Liza A. v. Superior Court
Filed 7/16/07 Liza A. v. Superior Court CA5
NOT TO BE PUBLISHED IN OFFICIAL REPORTS
California Rules of Court, rule 8.1115(a), prohibits courts and parties from citing or relying on opinions not certified for publication or ordered published, except as specified by rule 8.1115(b). This opinion has not been certified for publication or ordered published for purposes of rule 8.1115.
IN THE COURT OF APPEAL OF THE STATE OF CALIFORNIA
FIFTH APPELLATE DISTRICT
LIZA A., Petitioner, v. THE SUPERIOR COURT OF FRESNO COUNTY, Respondent, FRESNO COUNTY DEPARTMENT OF CHILDREN AND FAMILY SERVICES, Real Party In Interest. | F052750 (Super. Ct. No. 03CEJ300030-5) O P I N I O N |
THE COURT*
ORIGINAL PROCEEDINGS; petition for extraordinary writ review. Jane A. Cardoza, Judge.
Liza A., in pro. per., for Petitioner.
No appearance for Respondent.
Dennis A. Marshall, County Counsel and William G. Smith, Deputy County Counsel, for Real Party In Interest.
-ooOoo-
Petitioner, in pro. per., seeks an extraordinary writ (Cal. Rules of Court, rule 8.450-8.452) to vacate the dispositional orders of the juvenile court denying her reunification services and setting a Welfare and Institutions Code section 366.26 hearing[1] as to her daughter R. We will deny the petition.
STATEMENT OF THE CASE AND FACTS
Petitioner is the mother of five children, including R. She is also a polydrug user (marijuana and cocaine) with a significant history of child neglect and domestic violence.
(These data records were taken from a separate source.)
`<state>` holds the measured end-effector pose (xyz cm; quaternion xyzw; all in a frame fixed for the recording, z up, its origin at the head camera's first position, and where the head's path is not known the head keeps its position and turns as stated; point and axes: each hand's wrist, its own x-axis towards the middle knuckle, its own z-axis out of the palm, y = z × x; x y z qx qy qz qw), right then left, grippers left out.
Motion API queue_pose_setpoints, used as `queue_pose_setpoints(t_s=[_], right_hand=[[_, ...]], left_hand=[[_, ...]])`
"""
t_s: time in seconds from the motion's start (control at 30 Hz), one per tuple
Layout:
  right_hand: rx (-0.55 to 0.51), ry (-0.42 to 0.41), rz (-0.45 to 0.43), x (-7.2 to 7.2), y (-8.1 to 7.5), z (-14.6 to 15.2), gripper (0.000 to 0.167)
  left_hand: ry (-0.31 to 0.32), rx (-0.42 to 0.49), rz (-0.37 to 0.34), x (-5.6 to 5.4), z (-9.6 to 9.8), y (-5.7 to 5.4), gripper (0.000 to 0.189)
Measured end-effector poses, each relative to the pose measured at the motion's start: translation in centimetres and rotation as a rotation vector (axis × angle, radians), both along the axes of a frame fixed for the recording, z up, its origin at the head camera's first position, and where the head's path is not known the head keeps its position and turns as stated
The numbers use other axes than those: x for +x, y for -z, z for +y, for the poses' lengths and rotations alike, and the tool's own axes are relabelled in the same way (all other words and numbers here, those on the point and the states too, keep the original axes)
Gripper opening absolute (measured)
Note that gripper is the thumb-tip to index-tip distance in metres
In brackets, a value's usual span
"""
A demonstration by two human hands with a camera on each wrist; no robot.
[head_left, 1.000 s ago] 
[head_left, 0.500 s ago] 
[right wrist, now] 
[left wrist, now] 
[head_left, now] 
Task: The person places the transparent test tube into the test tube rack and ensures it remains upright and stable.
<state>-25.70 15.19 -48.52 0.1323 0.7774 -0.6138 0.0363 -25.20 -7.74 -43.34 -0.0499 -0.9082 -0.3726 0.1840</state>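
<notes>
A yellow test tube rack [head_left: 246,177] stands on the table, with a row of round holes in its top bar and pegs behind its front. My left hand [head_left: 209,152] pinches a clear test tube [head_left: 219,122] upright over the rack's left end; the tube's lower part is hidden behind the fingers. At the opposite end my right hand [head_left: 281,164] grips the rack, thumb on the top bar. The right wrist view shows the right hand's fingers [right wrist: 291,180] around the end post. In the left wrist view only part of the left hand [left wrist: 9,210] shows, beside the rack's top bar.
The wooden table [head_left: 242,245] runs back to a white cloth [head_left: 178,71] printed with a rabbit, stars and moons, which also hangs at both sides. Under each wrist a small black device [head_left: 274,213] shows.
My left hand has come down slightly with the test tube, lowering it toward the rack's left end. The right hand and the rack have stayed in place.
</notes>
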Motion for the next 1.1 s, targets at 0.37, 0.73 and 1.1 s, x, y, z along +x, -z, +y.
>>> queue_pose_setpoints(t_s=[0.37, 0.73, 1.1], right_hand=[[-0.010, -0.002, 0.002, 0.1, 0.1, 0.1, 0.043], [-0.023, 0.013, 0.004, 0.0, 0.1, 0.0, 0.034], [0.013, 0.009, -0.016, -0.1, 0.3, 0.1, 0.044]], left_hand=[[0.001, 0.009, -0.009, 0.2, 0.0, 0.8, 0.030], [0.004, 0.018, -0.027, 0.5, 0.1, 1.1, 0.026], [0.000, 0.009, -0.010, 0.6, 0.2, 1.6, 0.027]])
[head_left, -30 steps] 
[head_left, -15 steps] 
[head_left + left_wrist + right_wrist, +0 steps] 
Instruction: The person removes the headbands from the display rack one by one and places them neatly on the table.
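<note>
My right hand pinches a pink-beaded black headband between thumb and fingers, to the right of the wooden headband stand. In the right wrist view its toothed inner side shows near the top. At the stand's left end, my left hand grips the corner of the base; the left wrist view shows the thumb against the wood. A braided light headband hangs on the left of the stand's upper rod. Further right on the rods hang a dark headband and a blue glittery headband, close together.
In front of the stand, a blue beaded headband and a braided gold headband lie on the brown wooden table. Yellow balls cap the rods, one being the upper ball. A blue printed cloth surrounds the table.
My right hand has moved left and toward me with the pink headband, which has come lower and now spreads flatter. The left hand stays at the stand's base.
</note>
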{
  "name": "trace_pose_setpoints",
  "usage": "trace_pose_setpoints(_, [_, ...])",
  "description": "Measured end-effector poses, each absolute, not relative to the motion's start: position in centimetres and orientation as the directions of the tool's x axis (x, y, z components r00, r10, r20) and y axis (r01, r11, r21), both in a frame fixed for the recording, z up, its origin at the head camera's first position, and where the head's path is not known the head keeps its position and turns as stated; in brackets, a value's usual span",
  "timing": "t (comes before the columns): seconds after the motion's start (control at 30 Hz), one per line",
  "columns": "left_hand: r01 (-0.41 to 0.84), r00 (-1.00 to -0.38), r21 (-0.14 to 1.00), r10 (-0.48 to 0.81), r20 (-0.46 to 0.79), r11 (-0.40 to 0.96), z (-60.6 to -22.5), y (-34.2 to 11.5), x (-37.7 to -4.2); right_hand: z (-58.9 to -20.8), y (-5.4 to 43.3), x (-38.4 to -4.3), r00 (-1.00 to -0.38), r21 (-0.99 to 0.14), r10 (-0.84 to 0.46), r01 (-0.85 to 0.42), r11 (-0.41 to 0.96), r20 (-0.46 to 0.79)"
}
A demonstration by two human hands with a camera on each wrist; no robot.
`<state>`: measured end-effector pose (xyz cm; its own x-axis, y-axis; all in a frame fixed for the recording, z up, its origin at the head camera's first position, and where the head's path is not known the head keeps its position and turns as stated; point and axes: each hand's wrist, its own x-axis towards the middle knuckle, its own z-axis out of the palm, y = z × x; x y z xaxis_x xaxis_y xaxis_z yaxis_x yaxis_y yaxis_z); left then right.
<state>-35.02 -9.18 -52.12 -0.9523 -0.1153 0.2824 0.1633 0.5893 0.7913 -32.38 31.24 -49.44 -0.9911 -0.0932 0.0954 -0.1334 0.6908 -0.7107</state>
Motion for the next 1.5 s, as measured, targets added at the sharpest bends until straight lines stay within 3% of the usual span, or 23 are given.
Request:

In April 2003, the juvenile court assumed dependency jurisdiction over petitioners two oldest children, then 21 months and 7 months old, after finding the 7-month-olds father seriously injured the child and petitioner reasonably should have known the children were at risk of harm but failed to act.[2]The juvenile court denied petitioner reunification services ( 361.5, subds. (5) & (6)) and terminated her parental rights as to both children in March 2004.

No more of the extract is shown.